### What is being asked
A single figure is wanted: the count of lines below containing the string "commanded".

---------------

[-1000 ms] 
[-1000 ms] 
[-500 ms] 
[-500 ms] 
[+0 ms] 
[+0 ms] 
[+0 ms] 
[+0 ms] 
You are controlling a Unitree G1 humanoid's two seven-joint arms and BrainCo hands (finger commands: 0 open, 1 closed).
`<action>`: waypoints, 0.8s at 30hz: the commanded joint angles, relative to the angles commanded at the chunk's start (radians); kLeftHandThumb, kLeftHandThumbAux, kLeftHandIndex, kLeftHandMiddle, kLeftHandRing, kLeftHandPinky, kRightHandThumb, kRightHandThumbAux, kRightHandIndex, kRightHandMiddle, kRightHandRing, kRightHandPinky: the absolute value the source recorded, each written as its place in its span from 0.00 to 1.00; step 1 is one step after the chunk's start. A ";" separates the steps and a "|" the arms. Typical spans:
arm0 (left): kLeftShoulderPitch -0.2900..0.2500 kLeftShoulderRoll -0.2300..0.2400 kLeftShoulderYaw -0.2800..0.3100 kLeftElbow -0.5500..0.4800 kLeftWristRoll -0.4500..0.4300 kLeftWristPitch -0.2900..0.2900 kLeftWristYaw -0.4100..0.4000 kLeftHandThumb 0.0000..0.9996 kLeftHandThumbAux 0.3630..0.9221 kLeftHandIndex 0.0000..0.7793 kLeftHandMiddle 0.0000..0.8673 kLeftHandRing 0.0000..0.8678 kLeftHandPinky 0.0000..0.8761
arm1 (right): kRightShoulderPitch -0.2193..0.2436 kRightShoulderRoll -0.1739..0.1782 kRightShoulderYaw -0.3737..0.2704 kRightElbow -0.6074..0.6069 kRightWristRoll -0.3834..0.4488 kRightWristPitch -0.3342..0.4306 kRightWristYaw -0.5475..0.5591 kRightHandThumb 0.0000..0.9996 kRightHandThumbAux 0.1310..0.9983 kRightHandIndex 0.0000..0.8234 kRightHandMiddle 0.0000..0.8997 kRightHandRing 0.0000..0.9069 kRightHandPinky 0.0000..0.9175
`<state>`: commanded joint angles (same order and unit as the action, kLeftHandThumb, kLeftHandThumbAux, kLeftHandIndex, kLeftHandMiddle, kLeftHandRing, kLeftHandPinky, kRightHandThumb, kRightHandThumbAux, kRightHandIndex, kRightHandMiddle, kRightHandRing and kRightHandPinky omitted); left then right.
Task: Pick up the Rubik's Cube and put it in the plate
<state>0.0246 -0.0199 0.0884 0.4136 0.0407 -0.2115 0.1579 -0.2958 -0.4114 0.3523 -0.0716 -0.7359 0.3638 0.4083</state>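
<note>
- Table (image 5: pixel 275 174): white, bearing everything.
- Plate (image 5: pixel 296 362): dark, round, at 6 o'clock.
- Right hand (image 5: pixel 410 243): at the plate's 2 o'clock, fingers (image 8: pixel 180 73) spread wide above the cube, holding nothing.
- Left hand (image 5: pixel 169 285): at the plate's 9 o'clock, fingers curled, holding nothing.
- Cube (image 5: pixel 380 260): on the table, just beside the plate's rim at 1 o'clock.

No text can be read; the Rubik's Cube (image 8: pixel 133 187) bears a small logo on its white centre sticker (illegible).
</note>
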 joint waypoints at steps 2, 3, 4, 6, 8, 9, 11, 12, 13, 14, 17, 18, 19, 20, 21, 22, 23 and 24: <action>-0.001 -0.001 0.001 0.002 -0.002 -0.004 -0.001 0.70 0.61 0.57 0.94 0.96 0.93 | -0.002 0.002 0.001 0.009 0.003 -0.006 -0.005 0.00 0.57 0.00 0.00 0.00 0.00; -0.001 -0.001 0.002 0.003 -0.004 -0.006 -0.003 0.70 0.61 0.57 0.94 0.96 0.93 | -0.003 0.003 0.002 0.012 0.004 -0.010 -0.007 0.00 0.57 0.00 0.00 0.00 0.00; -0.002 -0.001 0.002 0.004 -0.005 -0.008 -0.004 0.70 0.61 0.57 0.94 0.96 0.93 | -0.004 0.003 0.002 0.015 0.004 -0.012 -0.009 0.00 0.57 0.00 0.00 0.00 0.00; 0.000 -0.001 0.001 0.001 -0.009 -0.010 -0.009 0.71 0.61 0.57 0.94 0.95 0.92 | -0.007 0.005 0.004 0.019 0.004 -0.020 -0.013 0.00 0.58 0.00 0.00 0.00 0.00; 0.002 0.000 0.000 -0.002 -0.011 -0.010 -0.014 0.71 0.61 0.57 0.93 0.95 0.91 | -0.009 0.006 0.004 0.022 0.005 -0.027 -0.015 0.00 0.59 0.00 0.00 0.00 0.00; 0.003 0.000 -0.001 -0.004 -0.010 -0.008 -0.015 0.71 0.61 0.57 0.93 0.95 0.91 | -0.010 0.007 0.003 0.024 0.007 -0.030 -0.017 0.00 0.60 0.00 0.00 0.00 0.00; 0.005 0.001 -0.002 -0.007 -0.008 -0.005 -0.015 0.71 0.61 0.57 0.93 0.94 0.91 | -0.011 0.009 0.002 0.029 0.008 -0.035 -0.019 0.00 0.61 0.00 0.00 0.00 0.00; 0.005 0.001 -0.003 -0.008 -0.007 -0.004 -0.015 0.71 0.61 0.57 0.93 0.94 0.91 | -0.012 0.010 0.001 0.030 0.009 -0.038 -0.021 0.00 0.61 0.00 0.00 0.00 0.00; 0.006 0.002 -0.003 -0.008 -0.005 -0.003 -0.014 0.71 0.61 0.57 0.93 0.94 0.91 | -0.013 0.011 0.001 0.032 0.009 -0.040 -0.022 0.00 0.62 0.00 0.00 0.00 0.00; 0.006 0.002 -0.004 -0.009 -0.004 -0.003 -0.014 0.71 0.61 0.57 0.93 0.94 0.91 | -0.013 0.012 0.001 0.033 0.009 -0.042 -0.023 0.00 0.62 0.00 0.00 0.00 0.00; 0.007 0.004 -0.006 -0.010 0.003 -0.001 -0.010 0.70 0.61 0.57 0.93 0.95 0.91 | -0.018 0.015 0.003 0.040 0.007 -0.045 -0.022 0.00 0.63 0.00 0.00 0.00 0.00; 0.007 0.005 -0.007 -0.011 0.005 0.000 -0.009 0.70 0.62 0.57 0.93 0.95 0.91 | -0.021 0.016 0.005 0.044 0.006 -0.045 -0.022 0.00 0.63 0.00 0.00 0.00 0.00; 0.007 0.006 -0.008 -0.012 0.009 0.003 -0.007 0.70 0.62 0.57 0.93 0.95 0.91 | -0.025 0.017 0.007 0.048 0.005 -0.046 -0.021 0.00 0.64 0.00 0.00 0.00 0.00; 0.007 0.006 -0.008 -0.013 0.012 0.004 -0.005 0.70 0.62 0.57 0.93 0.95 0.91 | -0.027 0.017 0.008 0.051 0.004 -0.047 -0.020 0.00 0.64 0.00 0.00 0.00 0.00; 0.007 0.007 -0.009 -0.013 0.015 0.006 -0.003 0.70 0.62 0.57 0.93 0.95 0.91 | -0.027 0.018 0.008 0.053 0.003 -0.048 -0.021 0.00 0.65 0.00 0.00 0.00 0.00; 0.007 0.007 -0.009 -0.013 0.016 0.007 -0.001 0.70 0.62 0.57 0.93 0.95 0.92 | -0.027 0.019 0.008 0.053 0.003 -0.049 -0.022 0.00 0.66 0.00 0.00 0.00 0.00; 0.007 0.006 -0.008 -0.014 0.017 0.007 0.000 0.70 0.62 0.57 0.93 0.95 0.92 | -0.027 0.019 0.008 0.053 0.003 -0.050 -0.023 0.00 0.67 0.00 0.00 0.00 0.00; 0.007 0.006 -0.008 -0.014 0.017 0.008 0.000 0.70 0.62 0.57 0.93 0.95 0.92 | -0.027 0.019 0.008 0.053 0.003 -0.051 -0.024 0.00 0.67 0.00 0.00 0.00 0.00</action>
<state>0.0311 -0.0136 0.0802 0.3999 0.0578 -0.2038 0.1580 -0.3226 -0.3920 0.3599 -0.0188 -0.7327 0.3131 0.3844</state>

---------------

### Answer for this exercise
2